(Records drawn from a dataset)
----------------------------------------

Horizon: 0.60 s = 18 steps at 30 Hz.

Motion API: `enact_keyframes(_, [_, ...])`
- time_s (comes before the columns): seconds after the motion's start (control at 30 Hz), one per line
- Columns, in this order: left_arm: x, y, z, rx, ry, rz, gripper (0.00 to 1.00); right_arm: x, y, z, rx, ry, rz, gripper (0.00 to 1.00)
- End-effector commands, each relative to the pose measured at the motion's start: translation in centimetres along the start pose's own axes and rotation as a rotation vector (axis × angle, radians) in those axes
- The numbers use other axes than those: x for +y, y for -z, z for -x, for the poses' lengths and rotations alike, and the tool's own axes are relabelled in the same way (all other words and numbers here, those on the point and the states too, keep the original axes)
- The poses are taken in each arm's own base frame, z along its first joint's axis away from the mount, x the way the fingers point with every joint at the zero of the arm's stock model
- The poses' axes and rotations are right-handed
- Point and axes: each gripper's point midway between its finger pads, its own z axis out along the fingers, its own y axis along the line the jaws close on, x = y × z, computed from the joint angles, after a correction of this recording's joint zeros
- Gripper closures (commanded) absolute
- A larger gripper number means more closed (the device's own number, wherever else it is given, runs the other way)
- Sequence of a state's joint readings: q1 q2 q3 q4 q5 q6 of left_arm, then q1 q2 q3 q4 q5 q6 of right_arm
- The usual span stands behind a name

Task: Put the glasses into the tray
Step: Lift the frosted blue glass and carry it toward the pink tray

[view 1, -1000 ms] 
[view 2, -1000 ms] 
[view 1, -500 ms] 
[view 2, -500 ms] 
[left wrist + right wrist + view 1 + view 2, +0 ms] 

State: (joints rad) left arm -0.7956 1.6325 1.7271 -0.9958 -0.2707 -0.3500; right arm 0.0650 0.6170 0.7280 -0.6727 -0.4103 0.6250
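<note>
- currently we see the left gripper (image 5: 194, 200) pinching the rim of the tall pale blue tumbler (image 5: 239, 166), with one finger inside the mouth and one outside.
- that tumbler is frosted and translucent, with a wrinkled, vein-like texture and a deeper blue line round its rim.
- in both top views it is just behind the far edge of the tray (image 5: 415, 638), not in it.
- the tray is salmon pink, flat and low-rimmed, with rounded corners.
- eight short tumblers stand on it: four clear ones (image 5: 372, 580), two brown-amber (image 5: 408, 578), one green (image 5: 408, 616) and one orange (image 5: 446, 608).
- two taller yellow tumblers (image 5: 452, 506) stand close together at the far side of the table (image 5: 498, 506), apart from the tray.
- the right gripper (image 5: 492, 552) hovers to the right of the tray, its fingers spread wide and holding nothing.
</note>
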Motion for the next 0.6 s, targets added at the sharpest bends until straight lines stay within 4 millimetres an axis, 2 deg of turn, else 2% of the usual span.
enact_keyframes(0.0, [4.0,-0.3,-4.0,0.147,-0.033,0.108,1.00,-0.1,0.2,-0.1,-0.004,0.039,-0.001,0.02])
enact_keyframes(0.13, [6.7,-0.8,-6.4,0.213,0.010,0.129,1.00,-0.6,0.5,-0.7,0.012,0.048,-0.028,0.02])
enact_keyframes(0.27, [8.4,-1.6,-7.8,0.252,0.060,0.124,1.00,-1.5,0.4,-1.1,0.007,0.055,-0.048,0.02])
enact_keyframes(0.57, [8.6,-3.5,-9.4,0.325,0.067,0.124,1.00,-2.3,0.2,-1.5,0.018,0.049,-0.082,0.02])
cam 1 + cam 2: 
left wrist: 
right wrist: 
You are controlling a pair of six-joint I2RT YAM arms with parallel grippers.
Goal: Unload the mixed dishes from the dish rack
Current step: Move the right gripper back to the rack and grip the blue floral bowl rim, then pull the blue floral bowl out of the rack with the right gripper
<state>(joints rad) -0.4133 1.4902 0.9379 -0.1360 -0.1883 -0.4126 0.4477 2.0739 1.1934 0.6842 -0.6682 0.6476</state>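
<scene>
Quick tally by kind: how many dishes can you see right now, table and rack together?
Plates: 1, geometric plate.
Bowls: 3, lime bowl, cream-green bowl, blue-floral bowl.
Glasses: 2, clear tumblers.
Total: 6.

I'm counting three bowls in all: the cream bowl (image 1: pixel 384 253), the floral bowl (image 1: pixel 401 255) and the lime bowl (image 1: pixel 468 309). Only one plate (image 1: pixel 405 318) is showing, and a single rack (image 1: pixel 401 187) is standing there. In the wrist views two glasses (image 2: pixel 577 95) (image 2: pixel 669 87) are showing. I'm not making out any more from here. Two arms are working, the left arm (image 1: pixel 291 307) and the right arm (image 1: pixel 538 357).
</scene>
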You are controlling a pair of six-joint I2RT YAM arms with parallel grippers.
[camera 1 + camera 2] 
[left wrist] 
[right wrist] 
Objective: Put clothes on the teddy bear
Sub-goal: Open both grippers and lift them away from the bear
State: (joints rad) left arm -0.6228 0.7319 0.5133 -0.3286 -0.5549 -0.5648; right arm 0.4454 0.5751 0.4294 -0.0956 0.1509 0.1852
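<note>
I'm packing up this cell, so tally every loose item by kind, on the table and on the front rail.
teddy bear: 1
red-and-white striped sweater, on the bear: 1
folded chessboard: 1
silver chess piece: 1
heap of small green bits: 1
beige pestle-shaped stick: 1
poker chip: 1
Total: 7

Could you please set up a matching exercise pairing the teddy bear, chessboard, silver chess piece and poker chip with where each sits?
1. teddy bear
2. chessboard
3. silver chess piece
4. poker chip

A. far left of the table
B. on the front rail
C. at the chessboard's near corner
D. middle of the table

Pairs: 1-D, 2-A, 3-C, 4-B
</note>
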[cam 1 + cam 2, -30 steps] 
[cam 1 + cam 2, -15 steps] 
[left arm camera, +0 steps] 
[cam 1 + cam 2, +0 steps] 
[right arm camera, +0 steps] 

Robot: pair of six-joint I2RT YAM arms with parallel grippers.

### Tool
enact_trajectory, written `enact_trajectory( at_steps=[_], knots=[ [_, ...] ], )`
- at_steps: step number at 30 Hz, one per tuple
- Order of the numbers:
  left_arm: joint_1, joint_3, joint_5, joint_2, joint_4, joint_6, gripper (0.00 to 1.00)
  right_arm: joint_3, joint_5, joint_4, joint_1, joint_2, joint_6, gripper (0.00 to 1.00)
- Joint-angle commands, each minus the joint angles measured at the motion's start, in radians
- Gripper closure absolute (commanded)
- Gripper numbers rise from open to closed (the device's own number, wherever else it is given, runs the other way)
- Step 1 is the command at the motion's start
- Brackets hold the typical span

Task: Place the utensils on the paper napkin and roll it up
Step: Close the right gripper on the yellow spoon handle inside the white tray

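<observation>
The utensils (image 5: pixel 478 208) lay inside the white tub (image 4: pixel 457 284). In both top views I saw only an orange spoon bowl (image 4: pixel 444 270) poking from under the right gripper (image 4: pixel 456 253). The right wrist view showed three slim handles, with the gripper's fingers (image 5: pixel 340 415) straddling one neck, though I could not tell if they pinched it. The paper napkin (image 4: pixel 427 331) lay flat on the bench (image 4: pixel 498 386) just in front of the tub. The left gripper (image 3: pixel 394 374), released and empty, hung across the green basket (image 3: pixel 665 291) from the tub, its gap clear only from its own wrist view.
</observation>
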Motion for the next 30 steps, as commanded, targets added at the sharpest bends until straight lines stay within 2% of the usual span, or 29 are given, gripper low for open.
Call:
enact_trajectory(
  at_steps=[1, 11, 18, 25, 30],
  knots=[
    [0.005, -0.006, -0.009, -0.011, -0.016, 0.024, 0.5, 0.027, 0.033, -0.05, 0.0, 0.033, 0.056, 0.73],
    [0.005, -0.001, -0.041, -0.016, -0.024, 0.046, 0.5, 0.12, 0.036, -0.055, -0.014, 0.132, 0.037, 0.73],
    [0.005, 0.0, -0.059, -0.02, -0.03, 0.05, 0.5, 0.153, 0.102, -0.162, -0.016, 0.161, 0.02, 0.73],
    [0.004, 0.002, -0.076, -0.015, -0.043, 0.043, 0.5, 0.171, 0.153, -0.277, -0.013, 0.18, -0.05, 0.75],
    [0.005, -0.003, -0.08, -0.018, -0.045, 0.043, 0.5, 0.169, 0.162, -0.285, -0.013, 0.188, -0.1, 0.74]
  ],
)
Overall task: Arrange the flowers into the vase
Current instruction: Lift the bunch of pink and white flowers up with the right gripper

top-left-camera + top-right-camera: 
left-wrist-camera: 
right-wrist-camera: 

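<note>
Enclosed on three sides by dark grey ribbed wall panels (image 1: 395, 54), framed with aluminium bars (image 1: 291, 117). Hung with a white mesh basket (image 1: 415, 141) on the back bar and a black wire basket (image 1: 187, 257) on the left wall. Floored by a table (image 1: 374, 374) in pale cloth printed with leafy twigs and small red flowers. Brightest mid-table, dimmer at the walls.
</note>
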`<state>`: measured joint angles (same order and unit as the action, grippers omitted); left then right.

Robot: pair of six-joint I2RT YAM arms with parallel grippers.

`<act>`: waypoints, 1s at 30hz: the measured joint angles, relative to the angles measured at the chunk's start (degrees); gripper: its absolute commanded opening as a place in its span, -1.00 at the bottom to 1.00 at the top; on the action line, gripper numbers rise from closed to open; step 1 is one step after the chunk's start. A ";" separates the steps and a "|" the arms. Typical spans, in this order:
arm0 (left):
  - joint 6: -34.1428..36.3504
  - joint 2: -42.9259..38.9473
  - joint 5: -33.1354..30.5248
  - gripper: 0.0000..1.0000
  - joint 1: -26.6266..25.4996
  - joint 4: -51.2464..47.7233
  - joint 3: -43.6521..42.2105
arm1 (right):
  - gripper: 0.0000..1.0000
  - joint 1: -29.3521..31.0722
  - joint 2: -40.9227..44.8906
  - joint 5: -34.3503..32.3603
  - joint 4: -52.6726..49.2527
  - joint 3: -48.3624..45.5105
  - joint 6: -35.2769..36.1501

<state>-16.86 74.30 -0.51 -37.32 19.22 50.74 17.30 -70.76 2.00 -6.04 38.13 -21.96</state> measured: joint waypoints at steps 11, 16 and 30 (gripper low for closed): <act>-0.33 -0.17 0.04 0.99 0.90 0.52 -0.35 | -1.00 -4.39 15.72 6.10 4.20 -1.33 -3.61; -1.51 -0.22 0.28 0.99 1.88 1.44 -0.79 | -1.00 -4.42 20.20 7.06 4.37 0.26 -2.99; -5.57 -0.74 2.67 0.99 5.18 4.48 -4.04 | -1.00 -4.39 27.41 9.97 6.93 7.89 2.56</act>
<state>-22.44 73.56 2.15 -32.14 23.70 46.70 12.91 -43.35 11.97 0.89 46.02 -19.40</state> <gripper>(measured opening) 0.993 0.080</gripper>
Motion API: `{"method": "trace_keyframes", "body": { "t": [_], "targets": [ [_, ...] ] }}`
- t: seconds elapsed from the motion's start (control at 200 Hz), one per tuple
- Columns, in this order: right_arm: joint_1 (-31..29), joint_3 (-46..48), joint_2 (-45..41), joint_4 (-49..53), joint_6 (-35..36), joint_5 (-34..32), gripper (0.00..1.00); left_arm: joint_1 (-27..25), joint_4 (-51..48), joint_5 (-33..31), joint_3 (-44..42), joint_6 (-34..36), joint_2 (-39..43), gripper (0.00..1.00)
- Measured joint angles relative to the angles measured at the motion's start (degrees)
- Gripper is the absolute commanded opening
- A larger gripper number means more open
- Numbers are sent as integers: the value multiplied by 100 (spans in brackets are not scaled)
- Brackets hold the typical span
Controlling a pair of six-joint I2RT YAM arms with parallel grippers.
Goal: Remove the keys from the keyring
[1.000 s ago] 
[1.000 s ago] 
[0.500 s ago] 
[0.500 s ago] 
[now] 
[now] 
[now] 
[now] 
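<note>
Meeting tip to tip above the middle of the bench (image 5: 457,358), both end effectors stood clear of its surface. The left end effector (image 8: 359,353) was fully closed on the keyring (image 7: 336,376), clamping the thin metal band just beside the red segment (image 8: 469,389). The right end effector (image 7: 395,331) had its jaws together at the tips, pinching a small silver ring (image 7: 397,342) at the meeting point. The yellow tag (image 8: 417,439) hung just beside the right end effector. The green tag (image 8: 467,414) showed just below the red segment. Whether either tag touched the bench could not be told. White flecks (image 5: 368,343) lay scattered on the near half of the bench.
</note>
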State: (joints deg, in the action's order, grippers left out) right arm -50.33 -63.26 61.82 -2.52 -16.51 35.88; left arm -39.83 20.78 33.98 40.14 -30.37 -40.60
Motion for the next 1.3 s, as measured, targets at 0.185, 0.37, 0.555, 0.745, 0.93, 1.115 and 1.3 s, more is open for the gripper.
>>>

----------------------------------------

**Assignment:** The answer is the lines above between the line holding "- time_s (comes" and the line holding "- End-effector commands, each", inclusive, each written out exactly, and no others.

**Solution to this problem:**
- time_s (comes before the columns): seconds after the motion's start (control at 30 Hz), one per line
- Columns, in this order: left_arm: x, y, z, rx, ry, rz, gripper (0.00 to 1.00); right_arm: x, y, z, rx, ry, rz, gripper (0.00 to 1.00)
- End-effector commands, each relative to the pose measured at the motion's start: translation in centimetres along the start pose's own axes and rotation as a rotation vector (axis × angle, radians) in those axes

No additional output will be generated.